What is needed:
In the listing below, find the line holding "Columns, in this" and the line holding "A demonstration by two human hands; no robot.". Write out those two lines and all lines between, exactly, and nothing more.

Dataset content:
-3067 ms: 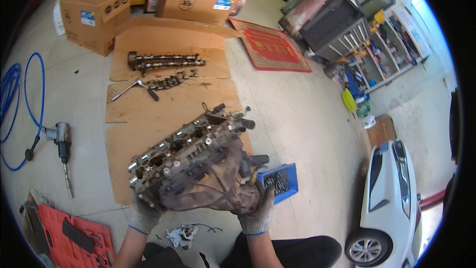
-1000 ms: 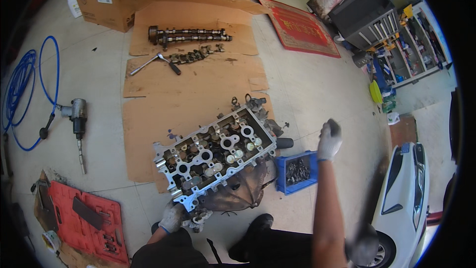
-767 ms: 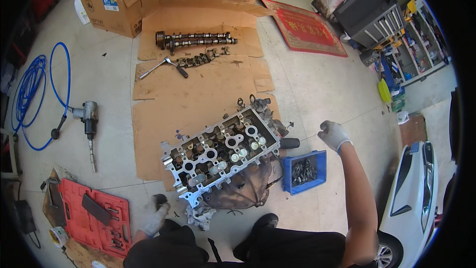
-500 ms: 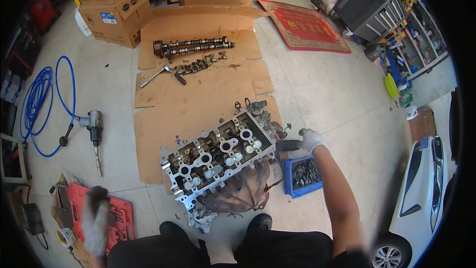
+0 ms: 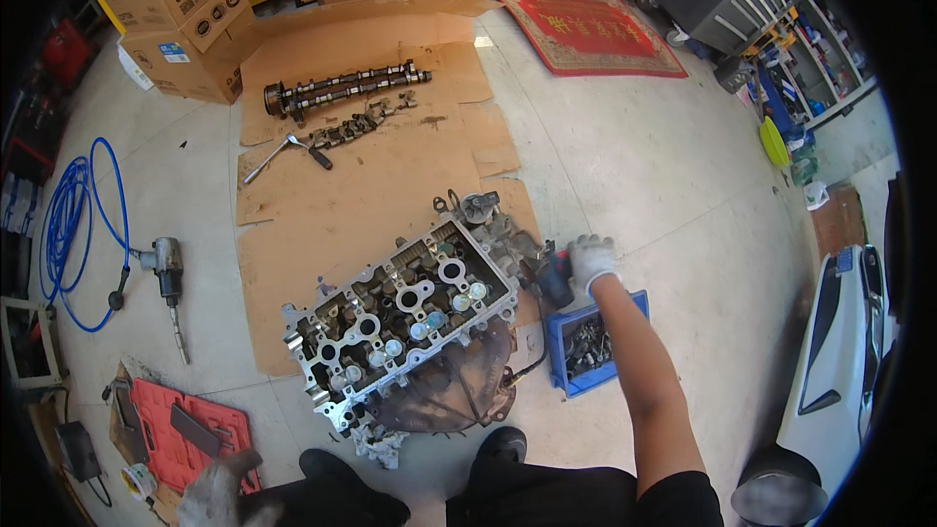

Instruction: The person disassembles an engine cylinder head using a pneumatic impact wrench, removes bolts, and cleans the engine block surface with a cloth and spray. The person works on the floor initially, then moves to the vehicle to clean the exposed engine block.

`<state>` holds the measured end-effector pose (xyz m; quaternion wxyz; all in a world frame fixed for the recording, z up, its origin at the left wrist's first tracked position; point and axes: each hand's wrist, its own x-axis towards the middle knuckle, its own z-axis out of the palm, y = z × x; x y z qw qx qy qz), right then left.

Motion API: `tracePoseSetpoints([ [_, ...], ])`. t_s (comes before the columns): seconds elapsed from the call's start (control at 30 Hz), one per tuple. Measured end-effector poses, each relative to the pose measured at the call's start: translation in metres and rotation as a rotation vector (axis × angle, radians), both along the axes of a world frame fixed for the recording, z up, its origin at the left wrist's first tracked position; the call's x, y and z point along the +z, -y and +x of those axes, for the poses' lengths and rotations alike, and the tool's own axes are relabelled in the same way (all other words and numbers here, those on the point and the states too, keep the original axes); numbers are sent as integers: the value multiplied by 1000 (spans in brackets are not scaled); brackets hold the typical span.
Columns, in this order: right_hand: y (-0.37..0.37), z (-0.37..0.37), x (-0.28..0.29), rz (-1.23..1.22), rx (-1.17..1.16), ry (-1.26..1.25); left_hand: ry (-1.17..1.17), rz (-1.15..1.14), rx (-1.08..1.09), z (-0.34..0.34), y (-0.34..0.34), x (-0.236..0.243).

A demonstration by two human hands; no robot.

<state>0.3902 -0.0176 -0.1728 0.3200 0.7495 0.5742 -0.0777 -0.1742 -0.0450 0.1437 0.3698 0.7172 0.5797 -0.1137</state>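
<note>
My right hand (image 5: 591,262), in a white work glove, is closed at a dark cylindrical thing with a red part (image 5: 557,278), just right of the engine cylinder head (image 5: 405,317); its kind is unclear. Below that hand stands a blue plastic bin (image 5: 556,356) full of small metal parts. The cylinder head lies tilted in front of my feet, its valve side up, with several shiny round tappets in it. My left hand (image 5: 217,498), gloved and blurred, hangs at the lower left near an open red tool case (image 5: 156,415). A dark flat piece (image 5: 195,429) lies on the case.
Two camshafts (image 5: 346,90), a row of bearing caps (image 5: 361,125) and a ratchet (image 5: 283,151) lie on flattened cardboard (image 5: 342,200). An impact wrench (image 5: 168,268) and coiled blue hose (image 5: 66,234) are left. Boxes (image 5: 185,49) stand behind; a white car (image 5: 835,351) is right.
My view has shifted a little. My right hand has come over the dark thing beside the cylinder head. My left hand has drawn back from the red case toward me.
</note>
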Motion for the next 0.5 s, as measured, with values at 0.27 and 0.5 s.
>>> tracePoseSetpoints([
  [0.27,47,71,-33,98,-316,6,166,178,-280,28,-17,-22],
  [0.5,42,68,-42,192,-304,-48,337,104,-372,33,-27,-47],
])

Result for this exercise:
Columns, in this order: right_hand: y (-0.37..0.37), z (-0.37..0.37), x (-0.28..0.29), rz (-1.23..1.22), rx (-1.17..1.16), ry (-1.26..1.25); left_hand: ry (-1.17..1.17), rz (-1.15..1.14), rx (-1.08..1.09), z (-0.34..0.34), y (-0.34..0.34), x (-0.236..0.243).

A demonstration by two human hands; no robot.

The response to this exercise is complete.